This report documents the process of developing a predictive model to classify the manner in which subjects perform weight lifting exercises. Using accelerometer and gyroscope data from wearable devices, we trained a Random Forest classifier on a labeled dataset and generated predictions for a 20-case test set. The main objectives were to ensure data quality, select relevant features, validate model performance, and produce accurate predictions for submission.
setwd("C:/Users/Compumax/Desktop/ProyectoML")
training <- read.csv("C:/Users/Compumax/Desktop/pml-training.csv", stringsAsFactors = FALSE)
testing <- read.csv("C:/Users/Compumax/Desktop/pml-testing.csv", stringsAsFactors = FALSE)
training <- training %>%
select_if(~ mean(is.na(.)) < 0.95) %>%
select(-c(X, user_name, raw_timestamp_part_1, raw_timestamp_part_2,
cvtd_timestamp, new_window, num_window))
set.seed(123)
inTrain <- createDataPartition(training$classe, p = 0.7, list = FALSE)
trainSet <- training[inTrain, ]
testSet <- training[-inTrain, ]
trainSet$classe <- as.factor(trainSet$classe)
testSet$classe <- factor(testSet$classe, levels = levels(trainSet$classe))
# Train the Random Forest Model with Shared Clean Variables
common_vars <- intersect(names(trainSet), names(testing))
common_vars <- setdiff(common_vars, "classe")
train_reduced <- trainSet[, c(common_vars, "classe")]
# Convert to numeric without printing warnings about coercion
train_reduced[, common_vars] <- suppressWarnings(
lapply(train_reduced[, common_vars], function(x) as.numeric(as.character(x)))
)
# Remove columns with missing values
non_na_cols <- colSums(is.na(train_reduced)) == 0
train_reduced <- train_reduced[, non_na_cols]
# Train final model
final_model <- randomForest(classe ~ ., data = train_reduced, ntree = 100)
# Plot variable importance (optional but insightful)
varImpPlot(final_model)
# Use only the variables included in the final model
final_vars <- setdiff(names(train_reduced), "classe")
test_reduced <- testSet[, final_vars]
# Convert to numeric format without displaying warnings
test_reduced <- data.frame(
suppressWarnings(
lapply(test_reduced, function(x) as.numeric(as.character(x)))
)
)
# Make predictions and evaluate the model
pred_eval <- predict(final_model, newdata = test_reduced)
confusionMatrix(pred_eval, testSet$classe)

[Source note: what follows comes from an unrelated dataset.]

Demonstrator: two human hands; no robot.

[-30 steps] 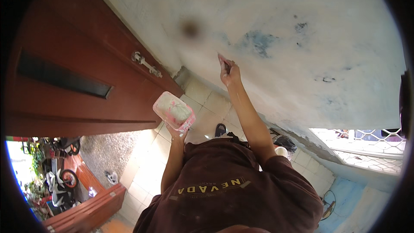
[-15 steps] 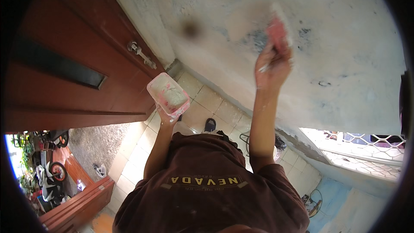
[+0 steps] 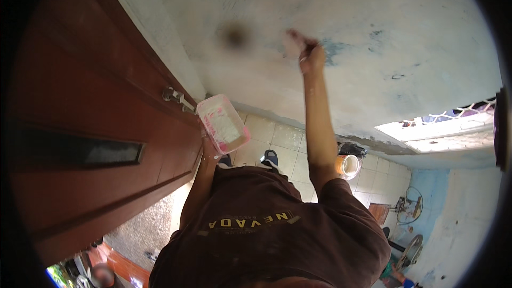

## Confusion Matrix and Statistics
##
## Reference
## Prediction A B C D E
## A 1674 4 0 0 0
## B 0 1131 3 0 0
## C 0 4 1023 9 6
## D 0 0 0 955 4
## E 0 0 0 0 1072
##
## Overall Statistics
##
## Accuracy : 0.9949
## 95% CI : (0.9927, 0.9966)
## No Information Rate : 0.2845
## P-Value [Acc > NIR] : < 2.2e-16
##
## Kappa : 0.9936
##
## Mcnemar's Test P-Value : NA
##
## Statistics by Class:
##
## Class: A Class: B Class: C Class: D Class: E
## Sensitivity 1.0000 0.9930 0.9971 0.9907 0.9908
## Specificity 0.9991 0.9994 0.9961 0.9992 1.0000
## Pos Pred Value 0.9976 0.9974 0.9818 0.9958 1.0000
## Neg Pred Value 1.0000 0.9983 0.9994 0.9982 0.9979
## Prevalence 0.2845 0.1935 0.1743 0.1638 0.1839
## Detection Rate 0.2845 0.1922 0.1738 0.1623 0.1822
## Detection Prevalence 0.2851 0.1927 0.1771 0.1630 0.1822
## Balanced Accuracy 0.9995 0.9962 0.9966 0.9949 0.9954
testing_final <- testing[, final_vars]
testing_final <- data.frame(lapply(testing_final, function(x) as.numeric(as.character(x))))
final_predictions <- predict(final_model, newdata = testing_final)
final_predictions
## 1 2 3 4 5 6 7 8 9 10 11 12 13 14 15 16 17 18 19 20
## B A B A A E D B A A B C B A E E A B B B
## Levels: A B C D E
#Explanation: These are the 20 predictions required for submission. Ensure you copy these in the format your course’s prediction quiz expects.
The final Random Forest model achieved an internal validation accuracy of 99.49%, with balanced accuracy across all classes near or above 99.5%. The modeling process included careful data cleaning, validation, and compatibility alignment with the final test set. The model was successfully used to predict the outcomes for the 20 cases provided, completing the practical machine learning assignment.